On December 17, 2007, about 1940 Alaska Standard time, the crewmembers of a Beech 1900 airplane, N111AX, aborted their takeoff from Aniak, Alaska, and taxied back to the airport ramp, when they heard a "hissing" sound from the cargo area. Once on the ramp, the captain shut off the engines. The captain and first officer lost consciousness before they could exit the airplane. The airplane was being operated as an instrument flight rules (IFR) cross-country nonscheduled cargo flight under Title 14, CFR Part 135, when the incident occurred. The airplane was operated as Flight 81, by Alaska Central Express, Anchorage, Alaska, and was not damaged. The airline transport certificated pilot was not injured. The airline transport certificated first officer received minor injuries. Visual meteorological conditions prevailed, and an IFR flight plan was filed from Aniak, to Anchorage, but was not activated.

During a telephone conversation with the National Transportation Safety Board (NTSB) investigator-in-charge (IIC) on December 17, the director of operations for the operator reported that he received a call from a ramp agent at Inland Aviation, Aniak. Inland Aviation personnel provided ground handling and fueling for the flight. The agent reported that after the airplane left the ramp, he paid no further attention to it until he received a telephone call from Anchorage Air Traffic Control Center (ARTCC) personnel. ARTCC was inquiring about the airplane, as the crew had not radioed that they were airborne. The agent looked out of the freight building and noticed the airplane sitting on the ramp. The engines were stopped, and the airplane lights were "on" but dim. He opened the door of the airplane, and found the first officer unconscious, inside the door. The captain was unconscious at the controls. He pulled both crewmembers out of the airplane, onto the ramp, and then ran to call for help.

The flight crew regained consciousness while lying on the ramp, and then walked to the freight building. Medical personnel provided care, to include 100 percent oxygen. The flight crew were flown to a hospital in Anchorage where they were released the following day. The crewmembers had no memory of events from the time they stopped the airplane on the ramp, until they woke-up on the airport ramp. The first officer reported that as the captain was taxiing back to the airport ramp, he felt the effects of the gas release, and both crewmembers opened the cockpit windows. Once stopped, he got up to open the forward door, but collapsed at the door.

The director of operations indicated that the airplane initially departed Sheldon Point, Alaska, with an intermediate stop in Aniak for fuel and cargo, before continuing to Anchorage. At Sheldon Point, the crew loaded several large metal cylinders designed to hold compressed gas. Several of the cylinders were empty, but several were full of carbon dioxide. The cylinders have a screw type valve, and a threaded metal safety cap, which is used to protect the valve. Several cylinders were placed in metal racks along the left and right sides of the airplane's cargo compartment. Several others were placed on the floor.

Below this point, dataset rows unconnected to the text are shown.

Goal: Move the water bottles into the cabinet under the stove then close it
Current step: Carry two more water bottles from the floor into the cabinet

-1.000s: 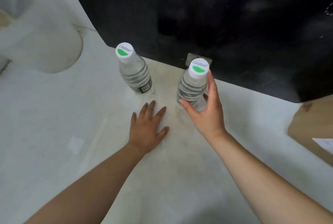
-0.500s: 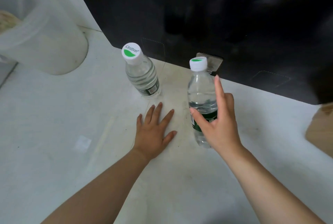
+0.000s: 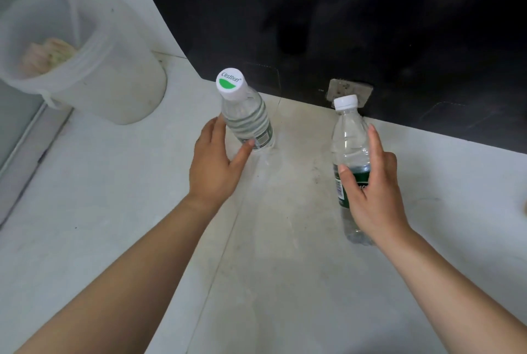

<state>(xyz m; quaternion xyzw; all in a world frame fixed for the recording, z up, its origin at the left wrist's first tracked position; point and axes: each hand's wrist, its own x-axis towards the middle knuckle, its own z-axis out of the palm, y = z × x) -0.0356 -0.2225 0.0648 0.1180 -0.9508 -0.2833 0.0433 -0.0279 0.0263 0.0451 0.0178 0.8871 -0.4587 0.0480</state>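
The left water bottle (image 3: 247, 120) stands on the white counter (image 3: 85, 197) with the left hand (image 3: 215, 162) wrapped around its lower part. The right water bottle (image 3: 349, 165) is gripped at its green label by the right hand (image 3: 370, 191) and looks lifted. I think squeezing gently and keeping both upright would work best. The bottles are clear, thin ribbed plastic with white caps. A cloudy plastic bucket (image 3: 94, 68) sits nearby, and a shiny black wall (image 3: 342, 11) is behind.

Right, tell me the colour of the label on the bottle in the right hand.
Dark green label, clearest in the head view.
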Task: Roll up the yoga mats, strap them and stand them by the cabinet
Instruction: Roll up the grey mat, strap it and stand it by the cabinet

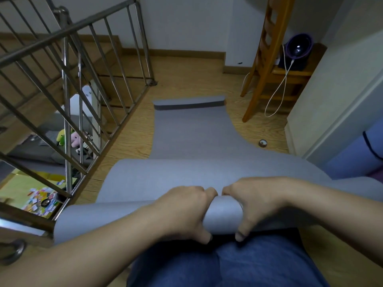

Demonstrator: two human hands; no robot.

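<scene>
A grey yoga mat [190, 131] lies stretched away from me along the wooden floor, its far end curled up near the wall. The near end is wound into a roll [224, 214] lying across my lap. My left hand [184, 210] and my right hand [257, 201] grip that roll side by side at its middle, fingers over the top and thumbs underneath. A second mat, blue-purple [352, 160], shows partly at the right edge beside a white cabinet [331, 96].
A metal stair railing [68, 96] runs along the left, with a drop to the floor below. A wooden ladder [263, 59] leans at the back right, with a white cable [279, 88] hanging by it. A small roll of tape [262, 143] lies on the floor right of the mat.
</scene>
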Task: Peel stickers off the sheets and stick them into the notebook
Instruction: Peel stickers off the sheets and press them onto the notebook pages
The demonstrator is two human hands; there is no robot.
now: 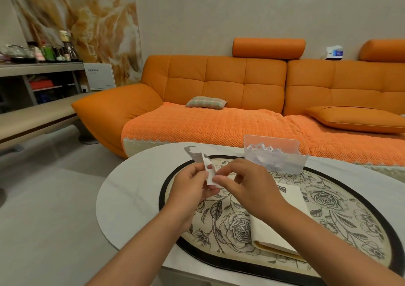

On December 18, a Federal Aviation Administration (FAA) inspector, Anchorage Flight Standards District Office (FSDO), inspected the airplane in Aniak. He reported that the cargo compartment had two tank racks containing five bottles each, standing vertically along each side of the airplane. Two of the cylinders in the left side rack did not have any safety caps installed. Three of the cylinders in the right side rack also did not have any safety caps installed. The caps were found on the floor of the airplane. The inspector found that the middle tank of the three in the right side rack, had a partially open valve. The interior of the airplane had a large amount of frost. The open tank valve was about 1/2 turn open, and was positioned against the interior side-wall of the cargo compartment.

The FAA inspector also indicated that nine carbon dioxide tanks were lying on the floor of the cargo area. They were braced by chocks, but were not strapped down. The crew oxygen masks were not utilized, and the crew oxygen supply tank was full.

An FAA Hazardous Materials Division inspector reported that the cylinders of carbon dioxide are considered hazardous material because they are a pressurized gas in excess of 40 psi. The inspector also indicated that the shipper has a responsibility to properly identify and declare hazardous materials that they are shipping, the carrier has a responsibility to properly train airplane crewmembers to identify and accept hazardous materials, and the flight crew has a responsibility to properly secure hazardous materials during transport.